A Agência de Alimentos e Medicamentos dos Estados Unidos (FDA, sigla em inglês) limitou esta quinta-feira o uso da Janssen, vacina de dose única contra a covid-19 da Johnson & Johnson, depois de analisar o risco de coágulos sanguíneos raros, mas graves.

Em comunicado, a agência federal disse que a autorização emergencial da vacina da J&J será agora restrita a maiores de 18 anos para quem não há outras vacinas disponíveis ou clinicamente apropriadas, ou que não desejam receber outra vacina.

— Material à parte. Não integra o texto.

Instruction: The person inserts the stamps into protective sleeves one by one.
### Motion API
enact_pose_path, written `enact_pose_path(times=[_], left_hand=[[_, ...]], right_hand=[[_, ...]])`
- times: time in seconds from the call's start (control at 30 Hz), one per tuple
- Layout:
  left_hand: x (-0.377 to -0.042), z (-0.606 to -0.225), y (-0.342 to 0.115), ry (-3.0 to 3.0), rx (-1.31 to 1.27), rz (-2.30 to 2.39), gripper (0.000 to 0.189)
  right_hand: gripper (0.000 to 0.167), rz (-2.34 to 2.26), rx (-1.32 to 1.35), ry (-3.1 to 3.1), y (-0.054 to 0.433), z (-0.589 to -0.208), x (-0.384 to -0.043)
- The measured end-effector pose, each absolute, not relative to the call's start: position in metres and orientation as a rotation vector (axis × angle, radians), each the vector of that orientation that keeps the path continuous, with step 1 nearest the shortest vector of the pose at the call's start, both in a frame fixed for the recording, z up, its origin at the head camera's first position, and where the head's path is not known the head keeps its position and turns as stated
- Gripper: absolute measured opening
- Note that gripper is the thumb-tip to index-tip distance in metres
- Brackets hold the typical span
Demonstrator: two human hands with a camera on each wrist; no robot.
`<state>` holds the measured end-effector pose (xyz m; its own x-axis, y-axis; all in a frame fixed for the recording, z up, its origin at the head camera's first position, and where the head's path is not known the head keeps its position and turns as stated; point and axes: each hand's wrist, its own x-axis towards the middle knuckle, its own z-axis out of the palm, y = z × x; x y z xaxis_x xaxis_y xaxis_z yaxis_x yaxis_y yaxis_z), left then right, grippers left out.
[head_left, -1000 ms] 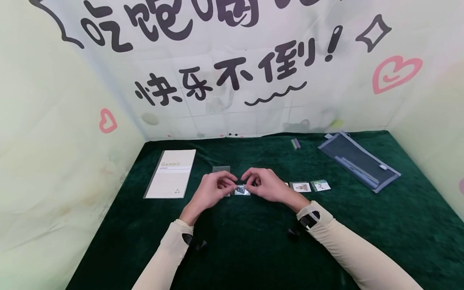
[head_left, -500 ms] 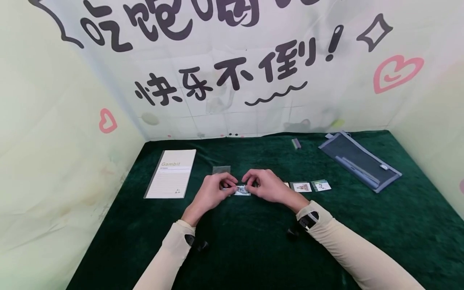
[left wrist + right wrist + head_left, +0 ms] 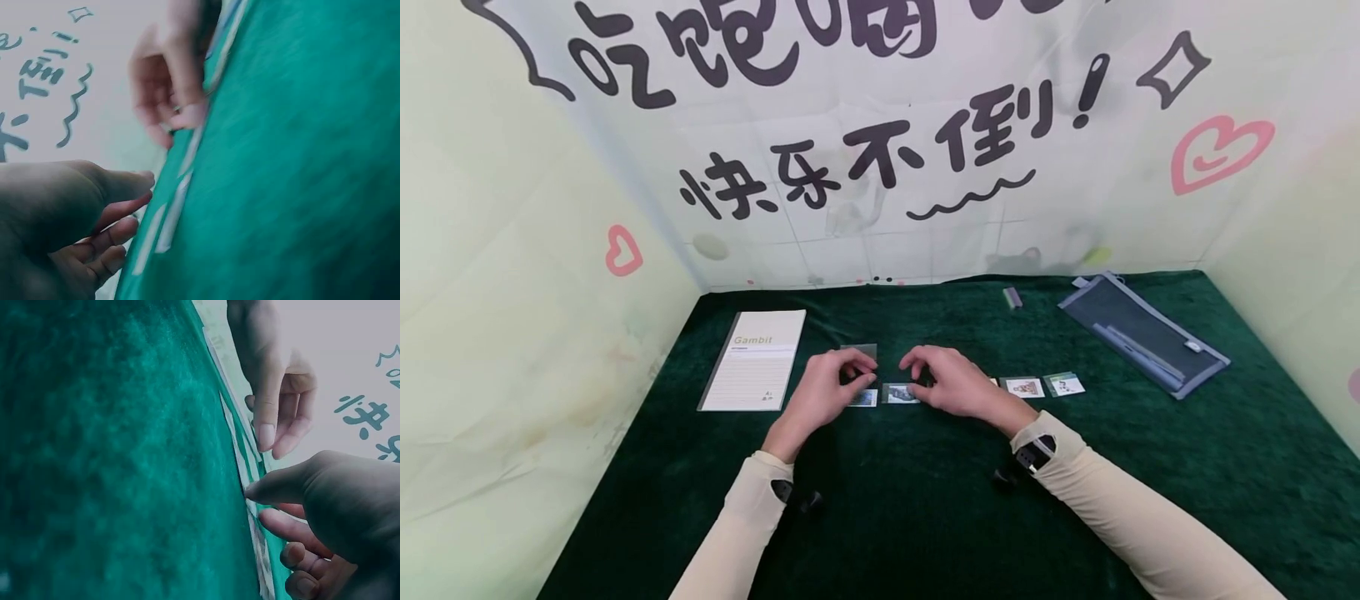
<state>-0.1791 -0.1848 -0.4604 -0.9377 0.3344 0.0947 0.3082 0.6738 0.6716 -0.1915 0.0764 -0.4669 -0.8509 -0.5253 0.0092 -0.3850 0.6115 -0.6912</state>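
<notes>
A small picture card (image 3: 900, 394) lies flat on the green cloth between the hands. My right hand (image 3: 953, 383) is at its right end, the thumb tip (image 3: 253, 489) on the card and the other fingers loosely bent. My left hand (image 3: 823, 387) hovers over a second picture card (image 3: 866, 398) just to the left, with a gap between thumb and fingers and nothing held. Behind that hand lies a clear plastic piece (image 3: 860, 350), partly covered. To the right, two more cards, one with a brown figure (image 3: 1024, 387) and one greenish-edged card (image 3: 1065, 384), continue the row.
A Gambit notebook (image 3: 754, 362) lies at the left. A blue-grey mesh zip pouch (image 3: 1150, 333) with slim items inside lies at the back right. A small purple-and-green block (image 3: 1012, 297) sits near the back edge. A printed cloth wall (image 3: 850, 242) stands behind.
My left hand has let go of the middle card's left end and drawn back to the left, uncovering the card beside it. The right hand stays almost in place at the middle card.
</notes>
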Motion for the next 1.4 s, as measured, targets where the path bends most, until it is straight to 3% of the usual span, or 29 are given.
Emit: enact_pose_path(times=[0.2, 0.67, 0.97, 1.4], left_hand=[[-0.186, -0.459, -0.204, 2.958, 0.466, 1.116, 0.017], [-0.199, -0.478, -0.213, 2.986, 0.468, 1.113, 0.037], [-0.199, -0.48, -0.214, 2.973, 0.471, 1.054, 0.043], [-0.197, -0.482, -0.209, 3.026, 0.359, 0.918, 0.05]], right_hand=[[0.034, -1.054, -0.81, 2.677, 0.059, -0.463, -0.185], [0.033, -0.867, -0.907, 2.757, 0.022, -0.469, -0.18], [0.011, -1.155, -0.884, 2.581, 0.022, -0.466, -0.179], [0.009, -1.295, -0.823, 2.499, 0.028, -0.464, -0.178]])
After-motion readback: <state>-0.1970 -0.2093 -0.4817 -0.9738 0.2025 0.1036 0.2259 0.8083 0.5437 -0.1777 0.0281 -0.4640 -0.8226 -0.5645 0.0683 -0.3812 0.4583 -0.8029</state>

A mudança deve-se ao risco de desenvolver um tipo de coágulo sanguíneo raro e perigoso, chamado síndrome de trombose com trombocitopenia (TTS), após a administração da vacina.

"Temos monitorizado de perto a vacina e o aparecimento de TTS após a inoculação e usamos informações atualizadas dos nossos serviços de segurança para rever a autorização de emergência", afirmou Peter Marks, diretor do Centro de Avaliação e Investigação Biológica da FDA.

Segundo dados oficiais, cerca de 18 milhões de doses da Janssen foram administradas nos EUA, o que representa cerca de 7,7% dos cidadãos que se consideram totalmente vacinados no país.

A FDA, no entanto, destacou a raridade dessa condição perigosa, com 3,23 casos por cada milhão de doses da vacina administradas e nove mortes confirmadas.

Em dezembro do ano passado, as autoridades sanitárias americanas já tinham recomendado o uso das vacinas da Pfizer e da Moderna ao invés da elaborada pela Johnson & Johnson.

Os EUA, o país mais atingido pela pandemia de covid-19, com quase um milhão de mortes, tem 66% da população vacinada com o regime completo.